In its analysis, EFPIA highlights how some PFAS are considered of low concern by the OECD, and in particular “those used in actual medicines have no or low identified risk through medicines risk benefit or environmental risk assessments”.
A patient access impact analysis was also jointly developed by the involved industrial associations (AESGP, EFCG, EFPIA, Medicines for Europe and Vaccines Europe), showing that the current proposal would lead to at least 47,677 global marketing authorisations being affected by the ban. More than 600 medicines from the WHO Essential Medicines List would be at risk; restrictions would greatly impact also the European Member State’s “Critical Medicines lists”.
EFPIA submitted also a socio-economic assessment of the proposal, according to which a broad restriction of PFAS used in the production of human medicines would have disproportionate negative impacts on the European economy and society. “Without additional derogations, the entire pharmaceutical industry would no longer be able to manufacture active pharmaceutical ingredients (APIs) (whether classified as PFAS or non-PFAS APIs) or associated medicinal products in the EEA”, writes EFPIA, resulting in APIs production to necessarily move out of the European Economic Area.
The position of the medical device sector
MedTech Europe also published a position paper on the PFAS restriction proposal and called for “a realistic transition pathway to non-PFAS alternatives that are both reliable and feasible for medical technologies (including their manufacturing and supply chain) to avoid shortages of medical technologies for patients and practitioners”.
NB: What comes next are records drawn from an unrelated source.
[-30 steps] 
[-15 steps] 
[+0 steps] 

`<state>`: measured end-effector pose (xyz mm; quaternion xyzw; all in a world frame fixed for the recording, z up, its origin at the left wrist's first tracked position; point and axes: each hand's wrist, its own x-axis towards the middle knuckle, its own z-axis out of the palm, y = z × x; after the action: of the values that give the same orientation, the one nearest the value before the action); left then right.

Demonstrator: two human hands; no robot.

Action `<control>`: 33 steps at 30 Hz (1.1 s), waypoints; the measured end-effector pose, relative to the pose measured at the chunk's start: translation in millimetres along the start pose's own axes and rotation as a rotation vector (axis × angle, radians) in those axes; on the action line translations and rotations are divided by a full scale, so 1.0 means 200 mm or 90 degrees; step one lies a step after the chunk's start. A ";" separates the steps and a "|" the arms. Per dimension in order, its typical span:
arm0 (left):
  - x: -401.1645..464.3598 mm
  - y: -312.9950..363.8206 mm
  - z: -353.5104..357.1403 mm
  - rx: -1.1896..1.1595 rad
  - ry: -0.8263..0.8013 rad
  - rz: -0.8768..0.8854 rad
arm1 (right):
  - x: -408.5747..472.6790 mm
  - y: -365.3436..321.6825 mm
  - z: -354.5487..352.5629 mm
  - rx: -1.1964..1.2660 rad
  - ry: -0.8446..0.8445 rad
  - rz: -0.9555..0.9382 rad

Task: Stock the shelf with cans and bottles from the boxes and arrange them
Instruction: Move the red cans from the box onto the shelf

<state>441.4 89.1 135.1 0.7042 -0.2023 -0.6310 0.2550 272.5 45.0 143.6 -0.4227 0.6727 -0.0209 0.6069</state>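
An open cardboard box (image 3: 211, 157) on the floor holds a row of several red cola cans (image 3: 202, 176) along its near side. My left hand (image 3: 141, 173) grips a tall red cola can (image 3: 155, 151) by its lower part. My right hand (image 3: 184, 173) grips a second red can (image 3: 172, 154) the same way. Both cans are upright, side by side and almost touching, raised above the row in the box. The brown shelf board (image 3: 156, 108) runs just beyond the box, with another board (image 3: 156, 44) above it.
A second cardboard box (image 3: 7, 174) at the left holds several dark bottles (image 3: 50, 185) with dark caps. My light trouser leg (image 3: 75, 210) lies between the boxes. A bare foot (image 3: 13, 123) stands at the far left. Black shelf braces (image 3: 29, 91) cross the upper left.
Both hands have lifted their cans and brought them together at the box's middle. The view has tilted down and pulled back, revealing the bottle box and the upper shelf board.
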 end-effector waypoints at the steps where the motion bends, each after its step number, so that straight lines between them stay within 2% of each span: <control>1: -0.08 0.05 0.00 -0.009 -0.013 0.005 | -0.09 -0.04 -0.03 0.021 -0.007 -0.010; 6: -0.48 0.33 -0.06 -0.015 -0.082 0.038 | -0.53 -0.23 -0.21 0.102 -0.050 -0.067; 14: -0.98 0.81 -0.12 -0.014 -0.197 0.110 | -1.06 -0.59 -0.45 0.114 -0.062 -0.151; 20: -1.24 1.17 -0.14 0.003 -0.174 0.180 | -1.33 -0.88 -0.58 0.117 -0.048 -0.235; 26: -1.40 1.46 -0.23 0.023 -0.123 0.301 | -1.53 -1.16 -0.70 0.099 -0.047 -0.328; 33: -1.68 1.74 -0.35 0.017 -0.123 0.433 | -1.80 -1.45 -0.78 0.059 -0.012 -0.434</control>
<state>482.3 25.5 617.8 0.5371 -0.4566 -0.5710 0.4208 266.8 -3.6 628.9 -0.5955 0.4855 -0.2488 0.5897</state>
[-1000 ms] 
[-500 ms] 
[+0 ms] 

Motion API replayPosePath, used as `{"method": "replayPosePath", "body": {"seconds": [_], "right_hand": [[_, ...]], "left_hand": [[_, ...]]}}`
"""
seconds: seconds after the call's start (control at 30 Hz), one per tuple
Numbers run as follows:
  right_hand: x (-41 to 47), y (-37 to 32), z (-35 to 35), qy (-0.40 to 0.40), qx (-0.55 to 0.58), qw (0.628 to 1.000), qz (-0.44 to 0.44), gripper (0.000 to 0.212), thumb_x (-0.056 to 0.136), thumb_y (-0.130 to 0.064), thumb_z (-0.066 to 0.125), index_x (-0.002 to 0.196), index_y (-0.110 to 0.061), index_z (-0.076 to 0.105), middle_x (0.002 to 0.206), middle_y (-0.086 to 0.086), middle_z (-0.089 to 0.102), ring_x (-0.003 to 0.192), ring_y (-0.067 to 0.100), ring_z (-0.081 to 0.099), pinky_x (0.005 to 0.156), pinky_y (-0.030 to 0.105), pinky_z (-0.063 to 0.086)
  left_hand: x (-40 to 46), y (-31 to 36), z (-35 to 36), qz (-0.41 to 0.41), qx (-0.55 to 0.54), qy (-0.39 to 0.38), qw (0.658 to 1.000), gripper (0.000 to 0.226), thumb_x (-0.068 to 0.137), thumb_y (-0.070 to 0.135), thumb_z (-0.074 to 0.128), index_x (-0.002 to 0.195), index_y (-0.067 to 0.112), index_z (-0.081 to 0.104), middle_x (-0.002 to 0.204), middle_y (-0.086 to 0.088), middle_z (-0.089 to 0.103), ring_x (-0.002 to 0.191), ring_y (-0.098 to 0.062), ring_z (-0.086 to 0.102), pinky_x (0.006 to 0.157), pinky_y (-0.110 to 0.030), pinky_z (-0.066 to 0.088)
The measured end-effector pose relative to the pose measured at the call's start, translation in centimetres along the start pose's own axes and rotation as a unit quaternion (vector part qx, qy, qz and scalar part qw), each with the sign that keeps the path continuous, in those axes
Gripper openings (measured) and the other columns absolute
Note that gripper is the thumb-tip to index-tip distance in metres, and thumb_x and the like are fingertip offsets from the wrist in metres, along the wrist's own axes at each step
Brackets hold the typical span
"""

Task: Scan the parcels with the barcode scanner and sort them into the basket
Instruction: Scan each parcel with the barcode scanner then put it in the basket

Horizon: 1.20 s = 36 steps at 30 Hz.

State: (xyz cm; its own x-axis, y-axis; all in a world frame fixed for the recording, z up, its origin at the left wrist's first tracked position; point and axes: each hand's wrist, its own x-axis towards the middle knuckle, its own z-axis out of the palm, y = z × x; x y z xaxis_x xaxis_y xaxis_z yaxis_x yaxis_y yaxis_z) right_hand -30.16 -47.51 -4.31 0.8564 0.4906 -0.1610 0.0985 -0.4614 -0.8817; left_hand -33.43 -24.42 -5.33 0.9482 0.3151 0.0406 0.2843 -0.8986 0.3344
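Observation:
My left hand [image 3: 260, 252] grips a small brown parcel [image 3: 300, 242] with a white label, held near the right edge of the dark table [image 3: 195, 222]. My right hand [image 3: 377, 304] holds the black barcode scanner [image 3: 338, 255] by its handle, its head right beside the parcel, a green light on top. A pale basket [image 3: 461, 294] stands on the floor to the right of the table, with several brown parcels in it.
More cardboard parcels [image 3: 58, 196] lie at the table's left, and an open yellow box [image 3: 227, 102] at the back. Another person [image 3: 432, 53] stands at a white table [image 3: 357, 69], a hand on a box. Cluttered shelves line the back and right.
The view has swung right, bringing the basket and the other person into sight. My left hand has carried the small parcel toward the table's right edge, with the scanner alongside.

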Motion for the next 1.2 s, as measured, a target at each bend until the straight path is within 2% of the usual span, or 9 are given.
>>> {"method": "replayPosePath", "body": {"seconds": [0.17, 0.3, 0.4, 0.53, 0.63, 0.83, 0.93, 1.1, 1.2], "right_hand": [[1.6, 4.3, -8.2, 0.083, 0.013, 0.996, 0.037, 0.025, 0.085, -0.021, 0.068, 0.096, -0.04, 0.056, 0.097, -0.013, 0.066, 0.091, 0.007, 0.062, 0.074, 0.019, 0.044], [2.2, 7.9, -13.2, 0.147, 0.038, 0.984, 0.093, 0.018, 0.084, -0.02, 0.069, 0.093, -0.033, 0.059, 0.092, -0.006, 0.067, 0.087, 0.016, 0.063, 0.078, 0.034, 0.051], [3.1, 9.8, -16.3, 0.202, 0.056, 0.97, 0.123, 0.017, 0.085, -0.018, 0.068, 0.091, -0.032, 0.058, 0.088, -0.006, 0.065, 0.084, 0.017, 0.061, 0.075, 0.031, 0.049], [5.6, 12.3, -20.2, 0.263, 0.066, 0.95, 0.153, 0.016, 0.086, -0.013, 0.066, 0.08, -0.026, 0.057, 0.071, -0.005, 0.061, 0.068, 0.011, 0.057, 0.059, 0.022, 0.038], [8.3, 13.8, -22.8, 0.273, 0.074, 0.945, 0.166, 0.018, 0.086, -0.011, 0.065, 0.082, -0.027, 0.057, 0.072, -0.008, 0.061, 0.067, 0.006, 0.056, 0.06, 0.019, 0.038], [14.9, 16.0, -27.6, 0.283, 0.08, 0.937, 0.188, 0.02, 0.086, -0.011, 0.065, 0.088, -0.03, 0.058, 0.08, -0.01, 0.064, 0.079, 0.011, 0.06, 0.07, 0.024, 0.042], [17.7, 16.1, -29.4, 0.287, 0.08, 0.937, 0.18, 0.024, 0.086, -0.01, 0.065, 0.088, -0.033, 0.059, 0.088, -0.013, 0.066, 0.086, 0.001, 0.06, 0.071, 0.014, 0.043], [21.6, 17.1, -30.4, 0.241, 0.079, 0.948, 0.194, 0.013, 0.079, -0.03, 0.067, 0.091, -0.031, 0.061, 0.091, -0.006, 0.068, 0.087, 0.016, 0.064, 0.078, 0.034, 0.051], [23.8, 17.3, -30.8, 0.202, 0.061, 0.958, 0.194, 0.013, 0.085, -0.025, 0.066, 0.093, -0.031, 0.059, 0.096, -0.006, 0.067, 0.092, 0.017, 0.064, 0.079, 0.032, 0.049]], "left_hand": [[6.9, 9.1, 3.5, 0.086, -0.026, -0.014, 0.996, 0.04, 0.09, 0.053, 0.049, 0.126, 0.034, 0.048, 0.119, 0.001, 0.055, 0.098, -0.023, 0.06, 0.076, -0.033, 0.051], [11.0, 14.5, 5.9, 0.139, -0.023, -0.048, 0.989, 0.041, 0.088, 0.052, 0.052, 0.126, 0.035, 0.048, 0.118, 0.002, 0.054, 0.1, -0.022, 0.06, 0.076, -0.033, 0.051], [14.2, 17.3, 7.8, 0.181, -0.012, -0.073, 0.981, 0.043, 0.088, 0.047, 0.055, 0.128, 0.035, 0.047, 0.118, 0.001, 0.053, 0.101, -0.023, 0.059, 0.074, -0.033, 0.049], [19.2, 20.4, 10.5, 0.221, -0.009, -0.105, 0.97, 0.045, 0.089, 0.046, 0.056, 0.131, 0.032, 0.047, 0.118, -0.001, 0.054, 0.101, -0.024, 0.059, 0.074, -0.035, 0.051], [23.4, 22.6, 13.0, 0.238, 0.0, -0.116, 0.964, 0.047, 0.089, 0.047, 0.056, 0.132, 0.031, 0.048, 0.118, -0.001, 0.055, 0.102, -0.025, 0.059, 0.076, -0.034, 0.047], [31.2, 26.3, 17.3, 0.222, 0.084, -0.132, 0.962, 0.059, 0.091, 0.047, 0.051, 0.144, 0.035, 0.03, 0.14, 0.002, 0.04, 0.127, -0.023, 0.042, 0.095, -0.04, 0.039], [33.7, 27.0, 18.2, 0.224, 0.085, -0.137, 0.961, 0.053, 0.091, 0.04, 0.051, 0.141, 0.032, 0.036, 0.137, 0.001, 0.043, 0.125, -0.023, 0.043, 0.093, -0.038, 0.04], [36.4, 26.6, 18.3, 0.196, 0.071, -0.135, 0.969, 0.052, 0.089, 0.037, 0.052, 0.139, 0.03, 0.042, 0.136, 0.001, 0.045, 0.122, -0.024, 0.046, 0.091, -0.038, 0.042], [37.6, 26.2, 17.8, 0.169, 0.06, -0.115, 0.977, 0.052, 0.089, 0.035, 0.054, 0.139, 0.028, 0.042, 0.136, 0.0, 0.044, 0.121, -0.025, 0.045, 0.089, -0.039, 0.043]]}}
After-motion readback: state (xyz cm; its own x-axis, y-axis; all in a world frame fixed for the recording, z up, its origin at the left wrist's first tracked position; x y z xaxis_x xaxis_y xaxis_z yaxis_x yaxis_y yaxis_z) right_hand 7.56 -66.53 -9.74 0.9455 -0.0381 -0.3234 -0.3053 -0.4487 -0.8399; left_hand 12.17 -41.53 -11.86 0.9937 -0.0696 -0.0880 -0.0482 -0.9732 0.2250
The position paper presents many PFAS use cases in the field of medical devices, together with the criticalities posed by the proposed transition. In particular, broad derogations should be considered to allow sufficient time to first “identify all PFAS uses in medical technologies and to subsequently move to alternatives where these are proven to be technically viable, available besides in conformity with the sector-specific MD and IVD Regulations so as fit for the intended purpose”. In this case too, the need to manage complex supply chains would require a realistic timeline in order to address dependencies, and long development timelines and steps to ensure compliance with the sectorial legislation.